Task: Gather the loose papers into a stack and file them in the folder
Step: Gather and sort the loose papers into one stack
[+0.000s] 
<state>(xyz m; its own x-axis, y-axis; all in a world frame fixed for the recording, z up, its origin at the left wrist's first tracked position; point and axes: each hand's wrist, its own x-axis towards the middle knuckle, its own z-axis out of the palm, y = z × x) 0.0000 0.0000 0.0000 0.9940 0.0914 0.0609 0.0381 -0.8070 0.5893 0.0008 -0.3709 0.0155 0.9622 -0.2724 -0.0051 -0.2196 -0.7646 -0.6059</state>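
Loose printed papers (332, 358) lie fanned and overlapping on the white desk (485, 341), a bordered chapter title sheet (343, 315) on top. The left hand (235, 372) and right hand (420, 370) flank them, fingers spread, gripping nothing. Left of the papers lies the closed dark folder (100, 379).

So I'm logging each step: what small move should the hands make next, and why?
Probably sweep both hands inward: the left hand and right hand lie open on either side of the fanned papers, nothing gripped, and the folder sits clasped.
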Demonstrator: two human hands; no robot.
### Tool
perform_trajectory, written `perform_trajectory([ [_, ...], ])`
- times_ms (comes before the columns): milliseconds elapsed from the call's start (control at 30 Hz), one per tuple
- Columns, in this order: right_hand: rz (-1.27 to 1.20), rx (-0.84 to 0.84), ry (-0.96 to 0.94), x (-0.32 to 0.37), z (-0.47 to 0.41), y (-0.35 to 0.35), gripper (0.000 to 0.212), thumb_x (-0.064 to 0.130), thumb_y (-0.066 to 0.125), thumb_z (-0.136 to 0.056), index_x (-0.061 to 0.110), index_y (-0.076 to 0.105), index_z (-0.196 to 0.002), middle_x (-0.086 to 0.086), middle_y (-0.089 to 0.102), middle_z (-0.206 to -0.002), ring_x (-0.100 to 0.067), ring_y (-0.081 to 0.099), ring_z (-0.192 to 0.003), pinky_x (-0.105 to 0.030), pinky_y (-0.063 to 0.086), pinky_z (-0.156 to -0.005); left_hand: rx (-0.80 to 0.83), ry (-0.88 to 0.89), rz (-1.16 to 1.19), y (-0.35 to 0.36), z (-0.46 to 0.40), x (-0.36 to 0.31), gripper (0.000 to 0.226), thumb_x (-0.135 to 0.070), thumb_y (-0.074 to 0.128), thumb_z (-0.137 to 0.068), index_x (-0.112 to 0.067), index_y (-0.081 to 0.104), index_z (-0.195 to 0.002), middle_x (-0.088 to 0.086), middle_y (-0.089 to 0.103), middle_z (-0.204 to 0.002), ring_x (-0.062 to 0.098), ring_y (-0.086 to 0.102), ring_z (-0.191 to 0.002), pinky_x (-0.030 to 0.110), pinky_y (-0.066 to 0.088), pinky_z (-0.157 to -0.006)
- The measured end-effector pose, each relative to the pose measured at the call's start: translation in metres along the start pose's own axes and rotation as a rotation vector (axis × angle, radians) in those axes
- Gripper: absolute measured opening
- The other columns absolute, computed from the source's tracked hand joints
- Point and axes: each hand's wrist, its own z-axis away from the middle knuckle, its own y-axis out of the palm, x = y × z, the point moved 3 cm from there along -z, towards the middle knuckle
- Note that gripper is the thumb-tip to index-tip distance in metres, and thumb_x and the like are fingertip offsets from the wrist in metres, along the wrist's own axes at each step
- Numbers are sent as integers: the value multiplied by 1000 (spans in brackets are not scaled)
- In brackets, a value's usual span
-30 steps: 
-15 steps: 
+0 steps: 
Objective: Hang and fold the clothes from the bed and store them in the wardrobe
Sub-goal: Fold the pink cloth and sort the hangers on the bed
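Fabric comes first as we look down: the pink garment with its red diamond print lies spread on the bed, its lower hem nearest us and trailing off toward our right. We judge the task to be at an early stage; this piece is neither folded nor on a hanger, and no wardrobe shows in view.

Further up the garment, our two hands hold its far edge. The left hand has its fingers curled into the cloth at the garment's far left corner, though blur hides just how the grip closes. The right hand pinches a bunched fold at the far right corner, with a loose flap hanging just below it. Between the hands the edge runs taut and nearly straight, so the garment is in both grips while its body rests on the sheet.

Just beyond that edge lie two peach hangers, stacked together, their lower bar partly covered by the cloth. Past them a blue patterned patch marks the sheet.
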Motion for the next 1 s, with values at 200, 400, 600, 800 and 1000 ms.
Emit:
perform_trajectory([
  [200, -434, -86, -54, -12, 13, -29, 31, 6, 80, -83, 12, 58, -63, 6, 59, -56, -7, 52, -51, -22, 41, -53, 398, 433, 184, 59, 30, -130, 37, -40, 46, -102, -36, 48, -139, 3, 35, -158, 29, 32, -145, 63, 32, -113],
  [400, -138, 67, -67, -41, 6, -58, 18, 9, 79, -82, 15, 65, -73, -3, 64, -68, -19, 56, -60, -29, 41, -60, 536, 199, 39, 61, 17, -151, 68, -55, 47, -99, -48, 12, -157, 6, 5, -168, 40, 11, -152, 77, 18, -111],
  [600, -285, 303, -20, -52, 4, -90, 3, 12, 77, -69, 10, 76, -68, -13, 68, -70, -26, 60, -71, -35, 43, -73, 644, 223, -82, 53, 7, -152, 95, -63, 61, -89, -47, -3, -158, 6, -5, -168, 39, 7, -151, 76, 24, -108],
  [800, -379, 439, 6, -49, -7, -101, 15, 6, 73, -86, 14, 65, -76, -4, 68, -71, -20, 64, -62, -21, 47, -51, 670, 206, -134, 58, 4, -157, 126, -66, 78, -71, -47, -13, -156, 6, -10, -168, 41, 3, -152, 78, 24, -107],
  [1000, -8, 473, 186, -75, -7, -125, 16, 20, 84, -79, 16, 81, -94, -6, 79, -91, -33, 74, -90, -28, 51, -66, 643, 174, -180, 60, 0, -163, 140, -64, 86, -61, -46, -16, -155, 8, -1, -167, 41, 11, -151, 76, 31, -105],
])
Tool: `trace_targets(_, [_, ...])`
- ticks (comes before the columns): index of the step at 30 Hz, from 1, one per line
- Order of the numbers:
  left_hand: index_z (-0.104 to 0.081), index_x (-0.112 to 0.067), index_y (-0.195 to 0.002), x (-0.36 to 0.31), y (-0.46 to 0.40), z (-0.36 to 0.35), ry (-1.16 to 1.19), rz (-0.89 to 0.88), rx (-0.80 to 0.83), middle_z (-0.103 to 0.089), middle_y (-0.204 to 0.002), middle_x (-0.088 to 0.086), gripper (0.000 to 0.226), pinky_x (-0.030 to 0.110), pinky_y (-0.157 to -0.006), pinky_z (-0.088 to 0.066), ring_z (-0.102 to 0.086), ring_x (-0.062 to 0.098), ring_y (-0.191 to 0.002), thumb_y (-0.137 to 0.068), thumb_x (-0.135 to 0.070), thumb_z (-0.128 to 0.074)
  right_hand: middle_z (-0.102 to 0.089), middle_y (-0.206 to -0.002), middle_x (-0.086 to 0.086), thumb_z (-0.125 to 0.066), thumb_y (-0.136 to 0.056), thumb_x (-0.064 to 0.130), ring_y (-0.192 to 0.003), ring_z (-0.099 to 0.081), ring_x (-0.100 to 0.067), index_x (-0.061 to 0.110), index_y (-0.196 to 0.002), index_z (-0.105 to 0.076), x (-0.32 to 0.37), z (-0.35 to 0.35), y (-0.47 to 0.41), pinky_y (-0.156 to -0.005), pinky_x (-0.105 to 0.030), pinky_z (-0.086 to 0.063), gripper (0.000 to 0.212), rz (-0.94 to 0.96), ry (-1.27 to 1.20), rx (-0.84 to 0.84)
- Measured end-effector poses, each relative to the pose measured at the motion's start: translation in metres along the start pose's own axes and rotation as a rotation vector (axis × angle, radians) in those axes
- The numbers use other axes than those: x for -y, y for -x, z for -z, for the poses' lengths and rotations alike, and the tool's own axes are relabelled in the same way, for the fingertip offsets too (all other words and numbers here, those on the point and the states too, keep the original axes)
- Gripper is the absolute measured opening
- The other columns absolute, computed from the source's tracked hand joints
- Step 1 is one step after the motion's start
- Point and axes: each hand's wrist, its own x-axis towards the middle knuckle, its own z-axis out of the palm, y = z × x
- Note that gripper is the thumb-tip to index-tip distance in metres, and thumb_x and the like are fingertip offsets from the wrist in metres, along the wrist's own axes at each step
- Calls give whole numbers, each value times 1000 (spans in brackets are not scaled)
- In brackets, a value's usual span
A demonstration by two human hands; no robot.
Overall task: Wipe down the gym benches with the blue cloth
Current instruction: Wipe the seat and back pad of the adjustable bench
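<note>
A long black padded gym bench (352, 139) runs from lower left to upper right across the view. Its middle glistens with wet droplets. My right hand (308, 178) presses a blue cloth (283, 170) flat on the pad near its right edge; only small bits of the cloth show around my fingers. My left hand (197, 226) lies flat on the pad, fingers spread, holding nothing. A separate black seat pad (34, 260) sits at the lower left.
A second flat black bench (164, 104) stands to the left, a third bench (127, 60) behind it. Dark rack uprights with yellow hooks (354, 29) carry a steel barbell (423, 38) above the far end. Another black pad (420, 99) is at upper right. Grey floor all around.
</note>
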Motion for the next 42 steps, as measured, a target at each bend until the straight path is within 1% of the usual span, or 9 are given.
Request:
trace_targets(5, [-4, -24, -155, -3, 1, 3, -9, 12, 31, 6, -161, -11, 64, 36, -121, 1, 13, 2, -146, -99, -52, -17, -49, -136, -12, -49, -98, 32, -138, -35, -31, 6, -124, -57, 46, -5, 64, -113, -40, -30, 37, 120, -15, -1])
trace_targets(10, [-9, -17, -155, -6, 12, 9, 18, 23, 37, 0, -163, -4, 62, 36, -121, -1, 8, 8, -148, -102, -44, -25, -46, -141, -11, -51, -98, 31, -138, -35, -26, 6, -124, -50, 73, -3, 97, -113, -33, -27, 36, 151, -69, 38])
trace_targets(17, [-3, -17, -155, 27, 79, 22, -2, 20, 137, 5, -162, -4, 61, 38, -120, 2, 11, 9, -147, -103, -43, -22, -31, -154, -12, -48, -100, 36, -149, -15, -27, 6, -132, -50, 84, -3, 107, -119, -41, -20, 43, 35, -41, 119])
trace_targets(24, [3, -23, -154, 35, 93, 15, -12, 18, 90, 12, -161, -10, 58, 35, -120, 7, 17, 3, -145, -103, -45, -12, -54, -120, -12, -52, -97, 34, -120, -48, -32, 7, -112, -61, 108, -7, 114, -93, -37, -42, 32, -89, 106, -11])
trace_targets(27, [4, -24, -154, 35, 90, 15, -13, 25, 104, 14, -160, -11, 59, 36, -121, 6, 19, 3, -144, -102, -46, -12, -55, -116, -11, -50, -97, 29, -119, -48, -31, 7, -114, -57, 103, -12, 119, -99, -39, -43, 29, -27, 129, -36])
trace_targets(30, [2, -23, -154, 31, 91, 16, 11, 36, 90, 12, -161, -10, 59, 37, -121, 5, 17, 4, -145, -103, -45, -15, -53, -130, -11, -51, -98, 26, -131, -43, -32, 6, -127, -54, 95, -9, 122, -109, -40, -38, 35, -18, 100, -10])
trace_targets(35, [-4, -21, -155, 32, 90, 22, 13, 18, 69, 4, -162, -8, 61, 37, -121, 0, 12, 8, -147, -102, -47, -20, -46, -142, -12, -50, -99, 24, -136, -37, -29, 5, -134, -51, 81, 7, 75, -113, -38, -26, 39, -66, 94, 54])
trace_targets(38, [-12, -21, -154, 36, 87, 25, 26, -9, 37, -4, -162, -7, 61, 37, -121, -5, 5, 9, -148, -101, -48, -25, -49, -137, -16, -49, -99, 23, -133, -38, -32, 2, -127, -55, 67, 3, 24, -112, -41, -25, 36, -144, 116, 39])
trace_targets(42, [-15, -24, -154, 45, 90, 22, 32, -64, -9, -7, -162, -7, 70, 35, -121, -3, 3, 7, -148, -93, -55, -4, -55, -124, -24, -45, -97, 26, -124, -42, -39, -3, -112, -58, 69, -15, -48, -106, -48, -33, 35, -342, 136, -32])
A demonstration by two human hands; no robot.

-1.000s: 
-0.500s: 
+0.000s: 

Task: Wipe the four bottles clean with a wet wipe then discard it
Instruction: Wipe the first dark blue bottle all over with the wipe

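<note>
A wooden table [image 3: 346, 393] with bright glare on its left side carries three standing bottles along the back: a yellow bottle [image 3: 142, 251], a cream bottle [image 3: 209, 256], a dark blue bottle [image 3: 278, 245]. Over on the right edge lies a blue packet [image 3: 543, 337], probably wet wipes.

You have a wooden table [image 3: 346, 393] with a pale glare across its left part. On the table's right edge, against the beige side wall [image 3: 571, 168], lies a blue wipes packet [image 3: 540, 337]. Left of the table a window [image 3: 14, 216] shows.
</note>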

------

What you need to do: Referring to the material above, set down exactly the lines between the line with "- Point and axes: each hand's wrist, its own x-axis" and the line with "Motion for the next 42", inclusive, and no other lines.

Task response:
- Point and axes: each hand's wrist, its own x-axis towards the middle knuckle, its own z-axis out of the palm, y = z × x
- Note that gripper is the thumb-tip to index-tip distance in metres, and thumb_x and the like are fingertip offsets from the wrist in metres, along the wrist's own axes at each step
- Calls give whole numbers, each value times 1000 (spans in brackets are not scaled)
- In brackets, a value's usual span
A demonstration by two human hands; no robot.
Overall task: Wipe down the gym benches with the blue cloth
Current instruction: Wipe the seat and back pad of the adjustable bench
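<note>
A long black padded gym bench (352, 139) runs from lower left to upper right across the view. Its middle glistens with wet droplets. My right hand (308, 178) presses a blue cloth (283, 170) flat on the pad near its right edge; only small bits of the cloth show around my fingers. My left hand (197, 226) lies flat on the pad, fingers spread, holding nothing. A separate black seat pad (34, 260) sits at the lower left.
A second flat black bench (164, 104) stands to the left, a third bench (127, 60) behind it. Dark rack uprights with yellow hooks (354, 29) carry a steel barbell (423, 38) above the far end. Another black pad (420, 99) is at upper right. Grey floor all around.
</note>
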Motion for the next 42 steps, as measured, a target at each bend until the straight path is within 1% of the usual span, or 9 are given.

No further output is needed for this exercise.